|Died||14 August 1930 (aged 71)|
Florian Cajori was born in Zillis, Switzerland, as the son of Georg Cajori and Catherine Camenisch. He attended schools first in Zillis and later in Chur. In 1875, Florian Cajori emigrated to the United States at the age of sixteen, and attended the State Normal school in Whitewater, Wisconsin. After graduating in 1878, he taught in a country school, and then later began studying mathematics at University of Wisconsin–Madison.
In 1883, Cajori received both his bachelor's and master's degrees from the University of Wisconsin–Madison, briefly attended Johns Hopkins University for 8 months in between degrees. He taught for a few years at Tulane University, before being appointed as professor of applied mathematics there in 1887. He was then driven north by tuberculosis. He founded the Colorado College Scientific Society and taught at Colorado College where he held the chair in physics from 1889 to 1898 and the chair in mathematics from 1898 to 1918. He was the position Dean of the engineering department. While at Colorado, he received his doctorate from Tulane in 1894, and married Elizabeth G. Edwards in 1890 and had one son.
Cajori's A History of Mathematics (1894) was the first popular presentation of the history of mathematics in the United States. Based upon his reputation in the history of mathematics (even today his 1928–1929 History of Mathematical Notations has been described as "unsurpassed") he was appointed in 1918 to the first history of mathematics chair in the U.S, created especially for him, at the University of California, Berkeley.
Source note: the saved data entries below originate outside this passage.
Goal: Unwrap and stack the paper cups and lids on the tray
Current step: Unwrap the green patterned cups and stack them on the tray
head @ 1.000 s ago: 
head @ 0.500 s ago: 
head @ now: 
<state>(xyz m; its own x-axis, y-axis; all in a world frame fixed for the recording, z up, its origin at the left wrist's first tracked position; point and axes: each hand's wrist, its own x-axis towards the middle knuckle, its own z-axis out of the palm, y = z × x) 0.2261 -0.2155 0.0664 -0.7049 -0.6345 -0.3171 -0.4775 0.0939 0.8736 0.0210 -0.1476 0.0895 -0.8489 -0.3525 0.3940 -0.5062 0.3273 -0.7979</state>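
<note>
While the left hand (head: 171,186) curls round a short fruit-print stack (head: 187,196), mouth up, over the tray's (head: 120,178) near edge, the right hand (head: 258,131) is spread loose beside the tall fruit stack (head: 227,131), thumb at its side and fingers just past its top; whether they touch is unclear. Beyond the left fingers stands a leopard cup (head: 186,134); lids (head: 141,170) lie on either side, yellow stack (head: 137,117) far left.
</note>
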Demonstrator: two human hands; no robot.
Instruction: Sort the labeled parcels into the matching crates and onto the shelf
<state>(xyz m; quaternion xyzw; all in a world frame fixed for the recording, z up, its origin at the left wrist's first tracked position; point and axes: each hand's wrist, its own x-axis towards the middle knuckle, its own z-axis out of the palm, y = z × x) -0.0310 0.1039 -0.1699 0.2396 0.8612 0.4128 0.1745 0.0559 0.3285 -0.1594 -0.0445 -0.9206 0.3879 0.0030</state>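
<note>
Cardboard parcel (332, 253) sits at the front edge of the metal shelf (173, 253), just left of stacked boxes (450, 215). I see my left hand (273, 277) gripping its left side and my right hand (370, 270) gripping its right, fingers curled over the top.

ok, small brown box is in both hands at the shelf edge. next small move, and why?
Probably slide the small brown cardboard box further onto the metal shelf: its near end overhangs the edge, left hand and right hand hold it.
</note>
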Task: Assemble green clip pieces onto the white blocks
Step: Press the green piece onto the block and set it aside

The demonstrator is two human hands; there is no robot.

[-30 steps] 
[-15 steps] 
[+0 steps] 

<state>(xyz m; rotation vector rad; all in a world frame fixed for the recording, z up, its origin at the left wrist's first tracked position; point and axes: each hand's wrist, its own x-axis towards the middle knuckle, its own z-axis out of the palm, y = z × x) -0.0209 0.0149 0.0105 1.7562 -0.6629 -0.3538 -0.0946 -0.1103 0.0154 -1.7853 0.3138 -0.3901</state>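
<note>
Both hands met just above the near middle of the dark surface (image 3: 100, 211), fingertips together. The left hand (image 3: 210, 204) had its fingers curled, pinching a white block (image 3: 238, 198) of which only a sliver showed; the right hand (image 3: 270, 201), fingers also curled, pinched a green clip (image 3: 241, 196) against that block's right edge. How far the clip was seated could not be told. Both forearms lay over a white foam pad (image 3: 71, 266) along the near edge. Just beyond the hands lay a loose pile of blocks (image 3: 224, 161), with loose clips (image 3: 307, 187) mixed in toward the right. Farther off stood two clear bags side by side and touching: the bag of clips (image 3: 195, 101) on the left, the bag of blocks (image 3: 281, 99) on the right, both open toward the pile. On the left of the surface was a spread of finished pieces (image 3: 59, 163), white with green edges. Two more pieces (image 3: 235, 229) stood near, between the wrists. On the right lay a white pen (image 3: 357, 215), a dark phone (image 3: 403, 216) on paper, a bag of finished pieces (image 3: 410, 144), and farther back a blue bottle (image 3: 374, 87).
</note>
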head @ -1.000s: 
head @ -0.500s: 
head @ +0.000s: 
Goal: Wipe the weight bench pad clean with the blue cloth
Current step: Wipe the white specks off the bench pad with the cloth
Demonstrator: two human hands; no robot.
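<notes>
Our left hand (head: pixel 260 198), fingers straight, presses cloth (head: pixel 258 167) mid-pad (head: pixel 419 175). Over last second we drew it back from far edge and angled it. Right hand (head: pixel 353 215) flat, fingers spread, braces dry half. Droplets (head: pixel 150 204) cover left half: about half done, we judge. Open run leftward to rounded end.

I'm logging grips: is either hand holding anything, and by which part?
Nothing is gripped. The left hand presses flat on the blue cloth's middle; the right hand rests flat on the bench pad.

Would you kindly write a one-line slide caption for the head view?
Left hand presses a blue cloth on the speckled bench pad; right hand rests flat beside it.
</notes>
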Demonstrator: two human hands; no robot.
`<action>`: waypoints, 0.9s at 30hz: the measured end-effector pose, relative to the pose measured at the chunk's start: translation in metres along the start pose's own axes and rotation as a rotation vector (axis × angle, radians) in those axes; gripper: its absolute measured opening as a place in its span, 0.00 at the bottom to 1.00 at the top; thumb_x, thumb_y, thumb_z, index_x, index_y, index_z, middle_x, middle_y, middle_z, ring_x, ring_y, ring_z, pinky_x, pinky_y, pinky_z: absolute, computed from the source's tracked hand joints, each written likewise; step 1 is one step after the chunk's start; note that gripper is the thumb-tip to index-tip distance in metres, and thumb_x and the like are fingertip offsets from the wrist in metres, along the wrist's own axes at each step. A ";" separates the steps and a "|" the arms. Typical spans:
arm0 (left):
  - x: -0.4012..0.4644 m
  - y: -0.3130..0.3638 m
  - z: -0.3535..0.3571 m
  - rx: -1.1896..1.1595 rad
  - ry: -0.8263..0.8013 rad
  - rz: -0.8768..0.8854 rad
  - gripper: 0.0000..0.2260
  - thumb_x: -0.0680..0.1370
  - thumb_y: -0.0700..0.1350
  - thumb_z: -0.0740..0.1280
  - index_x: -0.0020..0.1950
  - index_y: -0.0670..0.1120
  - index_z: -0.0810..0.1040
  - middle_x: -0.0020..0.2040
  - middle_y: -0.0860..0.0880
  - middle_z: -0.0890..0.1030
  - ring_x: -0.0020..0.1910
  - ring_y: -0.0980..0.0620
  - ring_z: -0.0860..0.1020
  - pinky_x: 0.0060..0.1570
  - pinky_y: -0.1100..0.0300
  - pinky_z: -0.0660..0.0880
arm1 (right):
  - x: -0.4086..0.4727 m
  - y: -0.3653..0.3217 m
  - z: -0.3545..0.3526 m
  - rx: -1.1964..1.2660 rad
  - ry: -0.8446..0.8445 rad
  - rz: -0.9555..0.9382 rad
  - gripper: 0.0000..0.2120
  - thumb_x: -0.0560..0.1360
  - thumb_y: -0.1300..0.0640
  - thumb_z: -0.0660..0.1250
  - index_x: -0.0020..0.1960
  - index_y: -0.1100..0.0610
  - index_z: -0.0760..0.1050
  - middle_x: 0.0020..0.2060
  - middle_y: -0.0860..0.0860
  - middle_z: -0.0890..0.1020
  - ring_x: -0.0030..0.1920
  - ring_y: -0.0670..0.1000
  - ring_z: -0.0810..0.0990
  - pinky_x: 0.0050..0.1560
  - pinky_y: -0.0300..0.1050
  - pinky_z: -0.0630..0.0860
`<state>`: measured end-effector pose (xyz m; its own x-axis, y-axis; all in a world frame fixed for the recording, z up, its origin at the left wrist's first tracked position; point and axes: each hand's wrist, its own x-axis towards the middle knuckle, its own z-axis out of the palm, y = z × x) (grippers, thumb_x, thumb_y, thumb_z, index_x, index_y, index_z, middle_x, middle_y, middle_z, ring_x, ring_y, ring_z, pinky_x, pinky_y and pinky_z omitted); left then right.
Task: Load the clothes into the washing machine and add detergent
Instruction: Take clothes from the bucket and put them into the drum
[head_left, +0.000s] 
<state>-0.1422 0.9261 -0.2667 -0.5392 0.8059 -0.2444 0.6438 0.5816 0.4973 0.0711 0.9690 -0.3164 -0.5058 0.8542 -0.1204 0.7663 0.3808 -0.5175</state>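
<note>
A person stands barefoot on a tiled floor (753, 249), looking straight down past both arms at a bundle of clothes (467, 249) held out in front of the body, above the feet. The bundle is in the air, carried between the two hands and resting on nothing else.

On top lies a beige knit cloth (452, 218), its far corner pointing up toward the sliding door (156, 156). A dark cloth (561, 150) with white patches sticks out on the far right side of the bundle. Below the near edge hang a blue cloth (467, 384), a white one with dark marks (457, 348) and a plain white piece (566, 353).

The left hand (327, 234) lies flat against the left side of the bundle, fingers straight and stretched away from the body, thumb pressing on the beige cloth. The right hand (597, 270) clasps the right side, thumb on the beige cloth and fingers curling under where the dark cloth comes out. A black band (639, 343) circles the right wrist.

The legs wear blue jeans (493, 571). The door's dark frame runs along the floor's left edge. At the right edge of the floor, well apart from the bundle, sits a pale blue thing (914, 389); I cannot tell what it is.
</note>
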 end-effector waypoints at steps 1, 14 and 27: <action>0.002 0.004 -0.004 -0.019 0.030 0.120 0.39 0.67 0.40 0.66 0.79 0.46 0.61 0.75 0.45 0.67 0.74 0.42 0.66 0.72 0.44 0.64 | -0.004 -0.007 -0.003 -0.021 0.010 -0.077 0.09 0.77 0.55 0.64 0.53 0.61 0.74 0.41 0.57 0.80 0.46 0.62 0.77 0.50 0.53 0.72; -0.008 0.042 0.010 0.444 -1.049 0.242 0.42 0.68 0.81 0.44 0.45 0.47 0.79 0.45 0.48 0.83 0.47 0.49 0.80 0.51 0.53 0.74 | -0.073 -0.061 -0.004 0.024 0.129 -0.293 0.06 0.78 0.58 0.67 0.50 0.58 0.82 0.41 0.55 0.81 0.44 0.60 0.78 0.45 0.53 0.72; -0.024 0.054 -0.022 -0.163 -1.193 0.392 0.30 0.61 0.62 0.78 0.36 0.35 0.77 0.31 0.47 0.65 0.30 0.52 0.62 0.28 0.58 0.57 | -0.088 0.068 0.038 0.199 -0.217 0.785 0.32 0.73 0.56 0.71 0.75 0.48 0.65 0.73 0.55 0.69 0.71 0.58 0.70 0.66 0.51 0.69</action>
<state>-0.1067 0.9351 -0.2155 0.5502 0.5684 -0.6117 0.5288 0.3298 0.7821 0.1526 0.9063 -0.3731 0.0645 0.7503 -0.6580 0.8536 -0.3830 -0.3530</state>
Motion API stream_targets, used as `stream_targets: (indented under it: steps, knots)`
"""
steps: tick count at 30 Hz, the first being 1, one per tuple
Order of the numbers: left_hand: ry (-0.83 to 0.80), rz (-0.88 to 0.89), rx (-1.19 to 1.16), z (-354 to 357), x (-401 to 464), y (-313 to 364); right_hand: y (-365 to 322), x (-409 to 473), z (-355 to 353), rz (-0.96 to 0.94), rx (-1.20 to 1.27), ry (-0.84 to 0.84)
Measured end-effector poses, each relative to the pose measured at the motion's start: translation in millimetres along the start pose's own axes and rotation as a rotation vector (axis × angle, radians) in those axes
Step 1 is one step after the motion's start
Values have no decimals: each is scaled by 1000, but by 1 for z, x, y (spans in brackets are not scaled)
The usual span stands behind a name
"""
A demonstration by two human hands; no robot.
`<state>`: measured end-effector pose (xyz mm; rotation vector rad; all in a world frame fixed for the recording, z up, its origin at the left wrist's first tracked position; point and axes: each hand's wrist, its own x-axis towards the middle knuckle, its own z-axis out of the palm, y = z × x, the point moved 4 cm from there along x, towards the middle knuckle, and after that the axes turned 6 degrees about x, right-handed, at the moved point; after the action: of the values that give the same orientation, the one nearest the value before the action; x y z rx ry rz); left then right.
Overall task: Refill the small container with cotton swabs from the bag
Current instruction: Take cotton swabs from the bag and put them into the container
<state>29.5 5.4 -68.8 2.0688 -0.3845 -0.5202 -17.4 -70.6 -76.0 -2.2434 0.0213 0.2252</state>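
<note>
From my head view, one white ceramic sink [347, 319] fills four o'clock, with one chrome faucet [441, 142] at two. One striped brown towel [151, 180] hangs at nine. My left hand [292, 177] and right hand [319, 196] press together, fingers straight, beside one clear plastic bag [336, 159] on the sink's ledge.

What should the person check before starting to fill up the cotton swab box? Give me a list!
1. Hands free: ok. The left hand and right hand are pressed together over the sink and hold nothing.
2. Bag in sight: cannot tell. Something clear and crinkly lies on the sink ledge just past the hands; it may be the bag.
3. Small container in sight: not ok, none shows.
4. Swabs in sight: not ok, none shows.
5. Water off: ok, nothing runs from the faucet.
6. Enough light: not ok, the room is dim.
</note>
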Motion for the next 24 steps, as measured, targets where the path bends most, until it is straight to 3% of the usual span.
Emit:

He remained in Berkeley, California until his death in 1930. Cajori did no original mathematical research unrelated to the history of mathematics. In addition to his numerous books, he also contributed highly recognized and popular historical articles to the American Mathematical Monthly. His last work was a revision of Andrew Motte's 1729 translation of Newton's Principia, vol.1 The Motion of Bodies, but he died before it was completed. The work was finished by R.T. Crawford of Berkeley, California.